Joyful owner of an iMac Intel ... Fast as light !!! !!!!, iMac Intel - 3,06 GHZ - 21" - 12.0 Go
  • Bob Timmons Level 9 Level 9 (75,570 points)

    The Time Capsule was specifically designed for Time Machine backups, and it really should be used only for that purpose. I would recommend that you add another dedicated hard drive for your other "shared" needs.

     

    It is technically possible to store other data on the Time Capsule disk other than Time Machine backups, but things get complicated quickly when you try to set this up. I would not recommend this for most users.

     

    If you do not really need to "partition" the Time Capsule, it is possible to set up one or more disk images using Disk Utility to reserve a given amount of space on the Time Capsule drive.  This is not really a "partition" in the normal sense of the word, but it will act like one in that a given amount of space that you specify will be reserved for each created disk image.

     

    I do not know whether you will be able to use a disk image for a Carbon Copy Cloner "clone" or whether the iTunes Media Folder (which contains all of the stored music, movies, etc) can be placed inside a disk image or not. I have not tried this.

     

    Best to wait for a response from another user who has actually done this before you try the disk image route.

  • Bob Timmons Level 9 Level 9 (75,570 points)

    I think that Time Capsule's hard disk will be much faster than a USB drive attached to an Airport Extreme Base Station.

    I would agree. The USB port on the AirPort Extreme is definitely slow with attached hard drives.

  • Bob Timmons Level 9 Level 9 (75,570 points)
    What is the best Time Capsule setup ?

     

    The best setup is always a direct wired Ethernet connection to the Time Capsule.

     

    If the AEBS is acting as the "main" router, you would connect an Ethernet cable from one of the LAN <-> ports on the AEBS to the WAN "O" port on the Time Capsule. Then, the Time Capsule can be configured to provide more wireless coverage in the area where it is located, in addition to acting as a hard drive.

     

    This is the only method that will maintain full bandwidth on the network.

     

    Is an Ethernet connection possible from the AEBS to the Time Capsule?  If yes, we need to know what operating system you are using on your Mac to configure the Time Capsule if you need setup help.

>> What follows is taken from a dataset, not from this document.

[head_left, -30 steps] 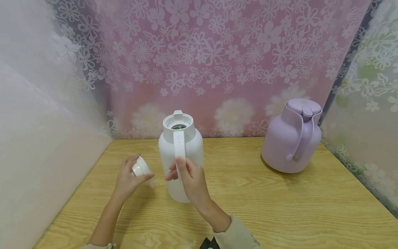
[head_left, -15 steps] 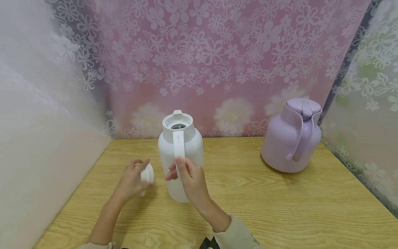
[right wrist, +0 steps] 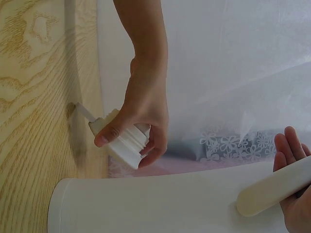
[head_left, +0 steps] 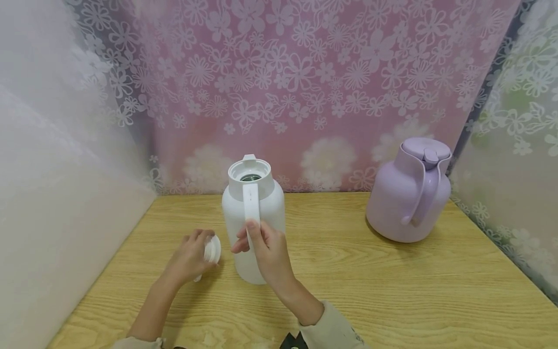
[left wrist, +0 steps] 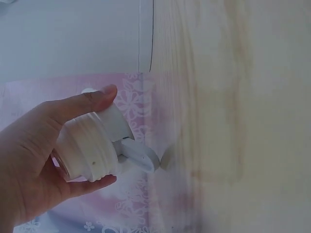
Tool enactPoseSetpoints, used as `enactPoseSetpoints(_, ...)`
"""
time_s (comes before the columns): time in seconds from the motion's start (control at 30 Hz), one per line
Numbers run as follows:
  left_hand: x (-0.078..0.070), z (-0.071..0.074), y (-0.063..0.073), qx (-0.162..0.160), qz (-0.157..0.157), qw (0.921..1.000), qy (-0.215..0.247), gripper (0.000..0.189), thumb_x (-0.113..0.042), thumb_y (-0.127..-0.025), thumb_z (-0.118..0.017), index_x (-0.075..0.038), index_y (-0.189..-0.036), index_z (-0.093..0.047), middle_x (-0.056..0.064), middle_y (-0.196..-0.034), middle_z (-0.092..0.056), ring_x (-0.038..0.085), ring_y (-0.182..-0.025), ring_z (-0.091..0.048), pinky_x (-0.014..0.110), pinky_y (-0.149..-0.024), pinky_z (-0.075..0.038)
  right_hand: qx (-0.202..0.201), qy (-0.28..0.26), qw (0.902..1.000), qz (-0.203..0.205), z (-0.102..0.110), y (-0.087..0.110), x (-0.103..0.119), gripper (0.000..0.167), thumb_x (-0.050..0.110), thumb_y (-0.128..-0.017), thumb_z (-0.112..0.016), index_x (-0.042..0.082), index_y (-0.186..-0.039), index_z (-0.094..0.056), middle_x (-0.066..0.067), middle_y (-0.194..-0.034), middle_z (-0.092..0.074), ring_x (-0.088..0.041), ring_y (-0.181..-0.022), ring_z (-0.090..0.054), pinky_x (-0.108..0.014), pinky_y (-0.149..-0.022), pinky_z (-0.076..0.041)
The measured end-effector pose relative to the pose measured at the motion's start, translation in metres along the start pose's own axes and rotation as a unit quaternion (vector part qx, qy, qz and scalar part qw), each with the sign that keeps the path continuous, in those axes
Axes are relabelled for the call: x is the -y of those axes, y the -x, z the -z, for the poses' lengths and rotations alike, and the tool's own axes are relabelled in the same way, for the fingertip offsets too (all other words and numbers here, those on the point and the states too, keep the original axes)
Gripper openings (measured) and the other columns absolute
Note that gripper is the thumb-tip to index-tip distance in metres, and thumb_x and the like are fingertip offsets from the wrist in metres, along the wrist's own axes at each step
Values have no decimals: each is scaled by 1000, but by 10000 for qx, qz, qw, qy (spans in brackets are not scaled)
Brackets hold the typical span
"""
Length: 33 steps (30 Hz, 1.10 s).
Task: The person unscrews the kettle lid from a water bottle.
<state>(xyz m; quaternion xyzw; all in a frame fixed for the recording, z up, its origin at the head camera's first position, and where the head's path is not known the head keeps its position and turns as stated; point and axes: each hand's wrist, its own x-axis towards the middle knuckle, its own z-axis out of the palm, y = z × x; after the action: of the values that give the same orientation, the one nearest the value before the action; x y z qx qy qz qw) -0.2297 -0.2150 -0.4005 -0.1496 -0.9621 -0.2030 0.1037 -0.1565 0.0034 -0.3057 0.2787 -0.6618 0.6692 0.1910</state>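
A white vacuum jug (head_left: 273,206) stands upright on the wooden table, its mouth uncovered and a dark inner opening showing. My right hand (head_left: 271,252) holds the jug's handle (head_left: 251,201), thumb laid along it. To the left of the jug, my left hand (head_left: 186,259) grips the white jug lid (head_left: 212,249) between thumb and fingers, low over the table. The left wrist view shows the lid (left wrist: 90,148) tilted, its small lever (left wrist: 141,154) pointing at the tabletop; whether the lever touches the wood I cannot tell. The right wrist view also shows the lid (right wrist: 127,149) in that hand.
A lilac jug (head_left: 403,203) with its lid on stands at the back right of the table (head_left: 348,271). Behind the table hangs a pink flowered curtain (head_left: 305,97). A pale sheet (head_left: 65,169) closes off the left side, a flowered one (head_left: 514,145) the right.
My left hand has moved lower and slightly right with the lid, turning it as it comes down towards the table. The right hand and both jugs have stayed in place.
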Motion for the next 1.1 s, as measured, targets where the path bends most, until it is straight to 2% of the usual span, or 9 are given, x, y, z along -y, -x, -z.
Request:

  • Bob Timmons Level 9 Level 9 (75,570 points)
    Is this type of configuration also possible wirelessly ?

     

    It is possible, but the Time Caspule will need to be located where it can receive a strong wireless signal from the AirPort Extreme to be able to "extend" it.

     

    The big downside to wireless is that even with a good wireless connection,  backups will be 3-5 tmes slower than a wired Ethernet setup, and the chances of an error are much greater.

  • Bob Timmons Level 9 Level 9 (75,570 points)

    Just add an Ethernet cable of the correct length and you will be all set. You can run a CAT5e or CAT6 Ethernet cable up to 100 meters, or about 330 feet with wirtually no loss.